The constitution, ADR log, and v1 scope are the artifacts those three readers should be able to walk top-to-bottom and form their own opinion from. The proposal exists to give them the context. The hot-swap spec exists to show how a concrete operational requirement — context-efficient skill loading — was scoped against the constitution’s invariants. Some invariants apply directly to v1; others (full ReleaseEnvelope packaging, attestation) are explicitly deferred to later specs.
| File | What it is |
|---|---|
docs/governance/constitution.md |
The binding architecture. 15 invariants, 9 canonical objects. Treat as authoritative when any other document disagrees. |
docs/project-context/proposal.md |
Self-contained proposal packet. Names the 5-stage hash chain, the ten commitments, and the bd create --file-compatible spec form. |
docs/project-context/v1-scope.md |
The narrowest falsifiable v1 cut. What is in, what is explicitly out, what the exact first user looks like. |
docs/project-context/backstory.md |
Origin and naming. Includes the relationship to the sister project, Matryoshka. |
docs/ADR.md |
Append-only architecture decision log. Records context, decision, and trade-offs accepted; superseded decisions are marked, not deleted. |
docs/specs/hot-swap-v1.md |
The first concrete operational spec: skill hot-swap v1 against an ArchangelMCP-style runtime. |
docs/specs/spec-template.md |
The bd create --file template used to express new specs in this repo. |
docs/governance/policies/spec_validation.rego (and _test.rego) |
OPA policy that validates a spec satisfies the constitution. Illustrative; not a production policy bundle. |
docs/whitepaper-ai-provenance-spec.md |
Companion whitepaper. A specification-first treatment of the release, attestation, and admission architecture, with the formal models behind the constitution. |
AI Provenance Spec is the deployment half of a two-repo story. The cognition-capsule half is github.com/jonathan-kellerai/grounded-rag-spec. The combined posture is intentional: trust the release (AI Provenance Spec) and trust the capsule (Grounded RAG). Each spec is self-contained, but they are written to compose.

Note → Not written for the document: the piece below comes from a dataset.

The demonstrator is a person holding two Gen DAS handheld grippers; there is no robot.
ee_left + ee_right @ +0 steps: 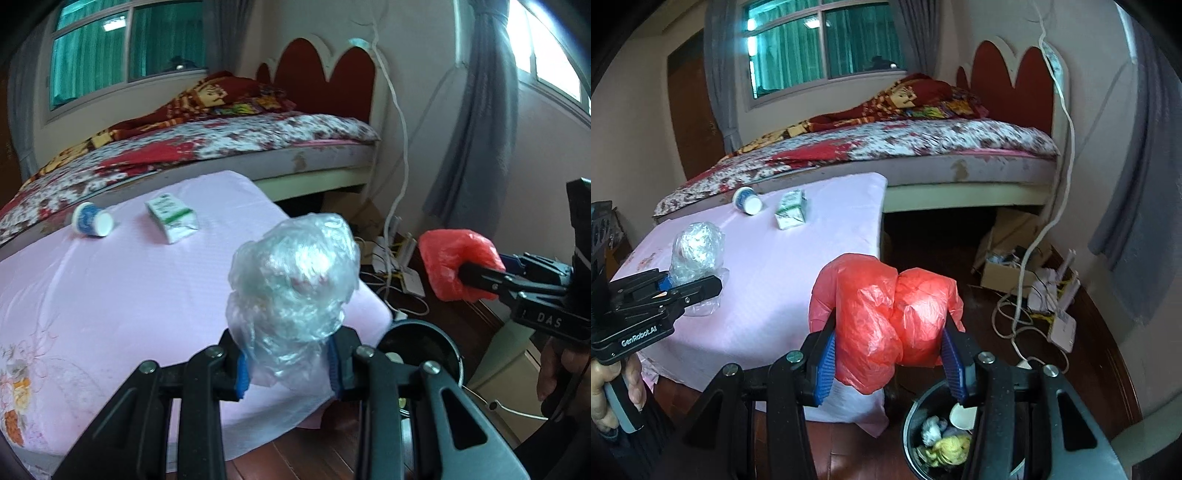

Agents reading this repo should start at AGENTS.md, not this README.
Claude Code users: see CLAUDE.md, which imports AGENTS.md. The
agent files document the conventions, vocabulary, and contribution discipline
agents are expected to follow.
This specification is published under the Apache License 2.0. Copyright 2026 Jonathan A. Bowe; see NOTICE.
AI Provenance Spec is a specification-stage project. The architecture is binding; the invariants are stable. Issues that surface ambiguity or under-specification are welcome. Pull requests should target documentation language, not the meaning of an invariant. See CONTRIBUTING.md for the full stance.